Studio album by Steven Wilson
- Released: 26 September 2011
- Recorded: January 2010 – June 2011
- Studio: No Man's Land (Hemel Hempstead) Koolworld (Luton) Angel Recording Studios (London) various locations in the UK, United States and Germany
- Genre: Progressive rock; experimental rock; jazz fusion;
- Length: 83:01
- Label: Kscope
- Producer: Steven Wilson

Steven Wilson chronology
| Insurgentes (2008) | Grace for Drowning (2011) | The Raven That Refused to Sing (And Other Stories) (2013) |

Deluxe Edition
- 120-page deluxe edition hardback book

Singles from Grace for Drowning
- "Postcard" Released: 10 October 2011;

= Grace for Drowning =

Grace for Drowning is the second solo studio album by Steven Wilson, producer, songwriter, and frontman of Porcupine Tree. It was released by Kscope on 26 September 2011 as a double album, and his first album after Porcupine Tree's dissolution in 2010. The album received a nomination at the 54th Annual Grammy Awards for Best Surround Sound Album.

==Background==
After the release of his first solo album, Insurgentes, Steven Wilson spent time on a number of his other projects. These include Porcupine Tree's album The Incident in 2009, Blackfield's third album Welcome to My DNA, on 28 March 2011, and an ongoing project with Mikael Åkerfeldt (the leader of the band Opeth) named Storm Corrosion. "Cut Ribbon" was a song written in 2001 for a collaboration with Åkerfeldt, but it didn't fit the style of what Wilson was doing at the time. Wilson eventually released the song on his SoundCloud account (with Gavin Harrison on drums), having completed the recording during the Grace For Drowning sessions. However, among all these projects, in 2010, he announced that he had started working on his second solo album as well.
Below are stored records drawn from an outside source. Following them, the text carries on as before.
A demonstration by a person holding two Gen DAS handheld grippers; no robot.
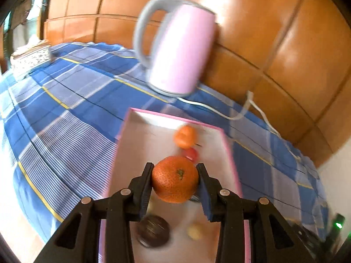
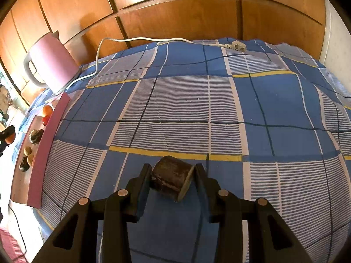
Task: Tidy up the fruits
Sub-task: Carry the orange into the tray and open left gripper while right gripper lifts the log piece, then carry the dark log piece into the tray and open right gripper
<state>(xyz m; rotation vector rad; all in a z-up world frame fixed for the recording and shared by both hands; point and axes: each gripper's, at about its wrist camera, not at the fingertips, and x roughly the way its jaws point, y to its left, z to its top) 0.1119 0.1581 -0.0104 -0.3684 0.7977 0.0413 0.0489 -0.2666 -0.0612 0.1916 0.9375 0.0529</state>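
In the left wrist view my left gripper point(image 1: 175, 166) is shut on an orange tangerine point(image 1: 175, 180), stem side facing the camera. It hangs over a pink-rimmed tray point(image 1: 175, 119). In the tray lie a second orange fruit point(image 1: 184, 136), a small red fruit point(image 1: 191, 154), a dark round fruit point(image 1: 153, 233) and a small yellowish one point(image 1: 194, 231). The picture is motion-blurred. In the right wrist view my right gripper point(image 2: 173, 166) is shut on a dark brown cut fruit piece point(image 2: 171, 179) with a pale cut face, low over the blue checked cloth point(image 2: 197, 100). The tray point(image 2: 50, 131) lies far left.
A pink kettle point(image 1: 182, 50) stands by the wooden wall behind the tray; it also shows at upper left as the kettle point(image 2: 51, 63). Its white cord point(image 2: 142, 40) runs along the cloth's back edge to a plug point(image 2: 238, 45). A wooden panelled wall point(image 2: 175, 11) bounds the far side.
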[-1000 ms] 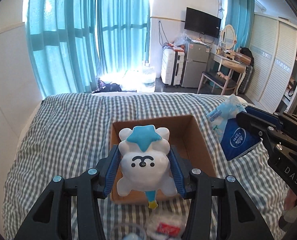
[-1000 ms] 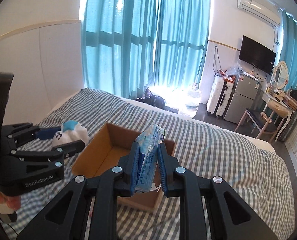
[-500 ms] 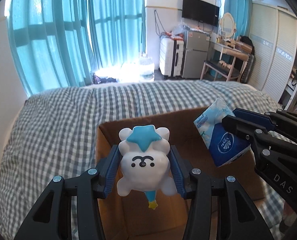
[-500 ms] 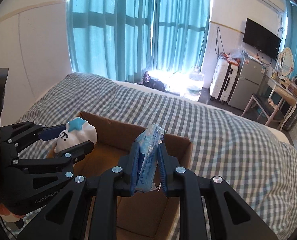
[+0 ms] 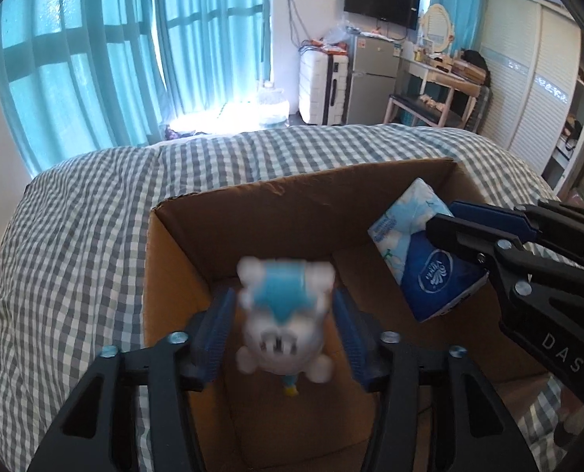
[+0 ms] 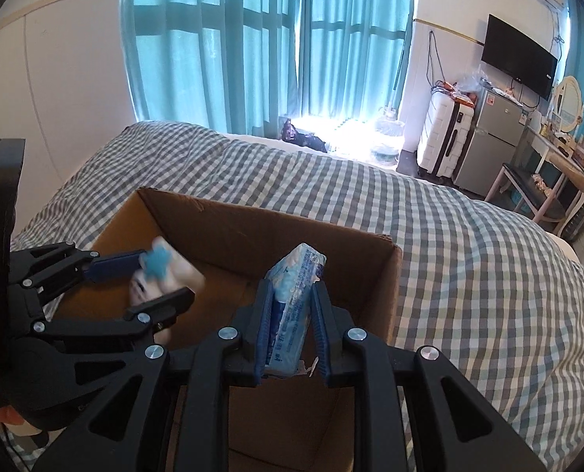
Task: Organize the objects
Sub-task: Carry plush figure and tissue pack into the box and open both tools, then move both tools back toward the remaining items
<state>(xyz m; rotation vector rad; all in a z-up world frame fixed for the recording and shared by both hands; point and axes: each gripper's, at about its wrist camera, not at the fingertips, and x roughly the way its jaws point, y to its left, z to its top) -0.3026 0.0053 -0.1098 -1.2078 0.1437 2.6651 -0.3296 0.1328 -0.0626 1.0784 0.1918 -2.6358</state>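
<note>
A white plush toy (image 5: 280,322) with a blue star on its head shows blurred between the blue pads of my left gripper (image 5: 284,299), over the open cardboard box (image 5: 292,204). The left jaws are opening and the pads stand clear of the toy's sides. In the right wrist view the toy (image 6: 158,265) is inside the box (image 6: 272,220), between the fingers of the left gripper (image 6: 166,275). My right gripper (image 6: 290,295) grips a blue and white tissue pack (image 6: 297,271) upright over the box's right half. Its jaws are starting to open, with the pads still against the pack (image 5: 421,259).
The box lies on a bed with a grey-checked cover (image 5: 75,236). Teal curtains (image 5: 115,59) hang beyond the bed's far end. A white suitcase (image 5: 323,86), a small fridge (image 5: 374,78), a desk and a chair (image 5: 421,106) stand along the far wall.
Both grippers have sunk into the box. The left jaws have spread off the toy, which now blurs and sits lower between them. The tissue pack stays in the right gripper.
</note>
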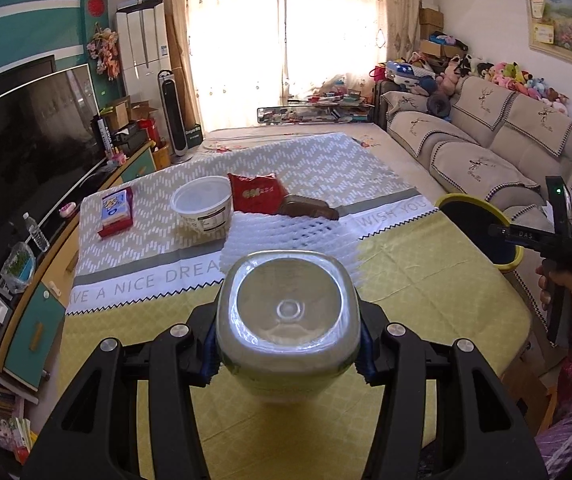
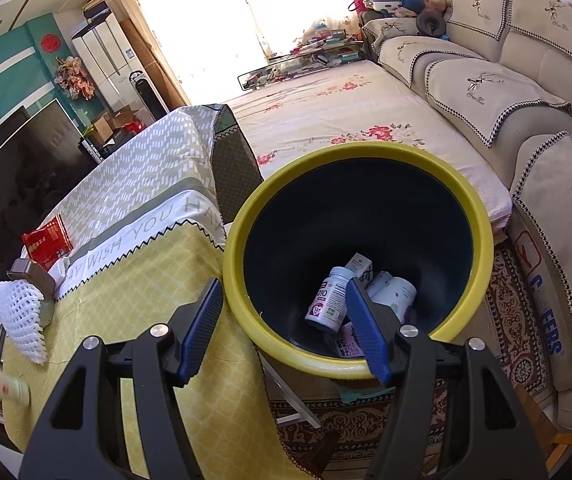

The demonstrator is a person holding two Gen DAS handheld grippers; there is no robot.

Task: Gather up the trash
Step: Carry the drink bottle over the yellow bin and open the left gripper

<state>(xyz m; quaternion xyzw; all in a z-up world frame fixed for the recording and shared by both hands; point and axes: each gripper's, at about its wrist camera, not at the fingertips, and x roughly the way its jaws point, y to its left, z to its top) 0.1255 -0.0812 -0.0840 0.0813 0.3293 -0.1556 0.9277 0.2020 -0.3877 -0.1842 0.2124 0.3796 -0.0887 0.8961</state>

In early June 2011, Wilson launched a minisite for the new album revealing the album's name and album art photographed by his longtime collaborator Lasse Hoile. Additionally, a free download of the track "Remainder the Black Dog" was also added. Sound and Vision magazine's website premiered the video of "Track One" on 10 August 2011. Not long after, Yahoo! Music debuted the music video for "Index". On 16 August, WNYC's website premiered a free download for the radio edit of "Like Dust I Have Cleared From My Eye". A video clip for "Remainder the Black Dog" was finally released on 31 August, through Guitar World magazine's website.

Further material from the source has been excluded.